■ EXERCISE DETAILS
Here the job is to retype the data word for word while leaving the pictures aside.
(Beginning of DATA)
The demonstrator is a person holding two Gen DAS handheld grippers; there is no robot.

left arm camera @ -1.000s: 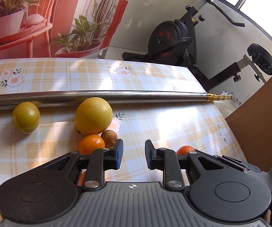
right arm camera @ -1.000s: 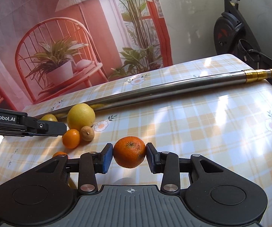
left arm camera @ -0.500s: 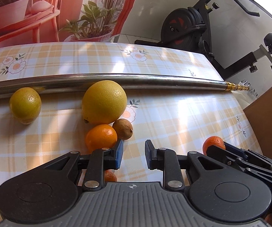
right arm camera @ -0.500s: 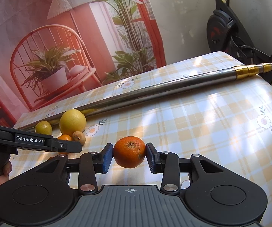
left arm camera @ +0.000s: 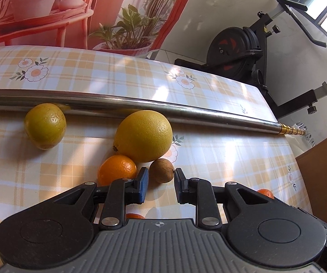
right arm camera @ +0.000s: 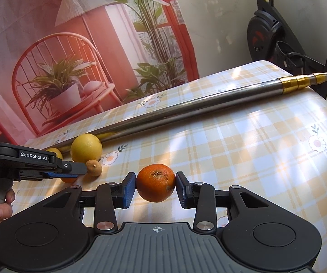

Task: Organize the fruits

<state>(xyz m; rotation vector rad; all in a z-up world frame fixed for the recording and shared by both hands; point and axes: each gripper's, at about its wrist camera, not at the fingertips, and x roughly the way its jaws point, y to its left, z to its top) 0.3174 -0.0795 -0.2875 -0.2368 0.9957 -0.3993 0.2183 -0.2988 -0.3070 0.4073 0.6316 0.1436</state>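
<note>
My right gripper (right arm camera: 156, 183) is shut on an orange tangerine (right arm camera: 156, 182) and holds it just above the checked tablecloth. My left gripper (left arm camera: 160, 182) is open and empty, its tips just short of a small brown fruit (left arm camera: 162, 170). Beside that fruit lie a small orange (left arm camera: 117, 169), a large yellow citrus (left arm camera: 143, 135) and a yellow-green lemon (left arm camera: 45, 125). Another orange (left arm camera: 134, 216) peeks out under the left gripper. In the right wrist view the left gripper (right arm camera: 79, 168) reaches toward the brown fruit (right arm camera: 94, 168) and the yellow citrus (right arm camera: 86, 148).
A long steel pole (left arm camera: 154, 105) with a gold tip lies across the table behind the fruit; it also shows in the right wrist view (right arm camera: 197, 111). The table's right edge (left arm camera: 297, 159) drops off near a brown board. An exercise bike (left arm camera: 238, 47) stands beyond.
My left gripper has moved forward and right toward the brown fruit, still open. My right gripper keeps its hold on the tangerine and has shifted slightly.
</note>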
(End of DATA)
■ TASK ANSWER
The demonstrator is a person holding two Gen DAS handheld grippers; there is no robot.

left arm camera @ -1.000s: 
right arm camera @ -1.000s: 
left arm camera @ -0.500s: 
right arm camera @ -0.500s: 
left arm camera @ +0.000s: 
right arm camera @ +0.000s: 

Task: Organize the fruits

<state>(xyz m; rotation vector rad; all in a z-up world frame fixed for the recording and shared by both hands; point and axes: each gripper's, at about its wrist camera, not at the fingertips, and x roughly the way its jaws point, y to its left, z to its top) 0.3174 -0.0795 -0.2875 -0.2368 0.9957 -0.3993 0.2183 -0.2988 -0.3070 0.4073 0.6316 0.1436</state>
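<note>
My right gripper (right arm camera: 156, 183) is shut on an orange tangerine (right arm camera: 156, 182) and holds it just above the checked tablecloth. My left gripper (left arm camera: 160, 182) is open and empty, its tips just short of a small brown fruit (left arm camera: 162, 170). Beside that fruit lie a small orange (left arm camera: 117, 169), a large yellow citrus (left arm camera: 143, 135) and a yellow-green lemon (left arm camera: 45, 125). Another orange (left arm camera: 134, 216) peeks out under the left gripper. In the right wrist view the left gripper (right arm camera: 79, 168) reaches toward the brown fruit (right arm camera: 94, 168) and the yellow citrus (right arm camera: 86, 148).
A long steel pole (left arm camera: 154, 105) with a gold tip lies across the table behind the fruit; it also shows in the right wrist view (right arm camera: 197, 111). The table's right edge (left arm camera: 297, 159) drops off near a brown board. An exercise bike (left arm camera: 238, 47) stands beyond.
My left gripper has moved forward and right toward the brown fruit, still open. My right gripper keeps its hold on the tangerine and has shifted slightly.
</note>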

Output for this exercise is now complete.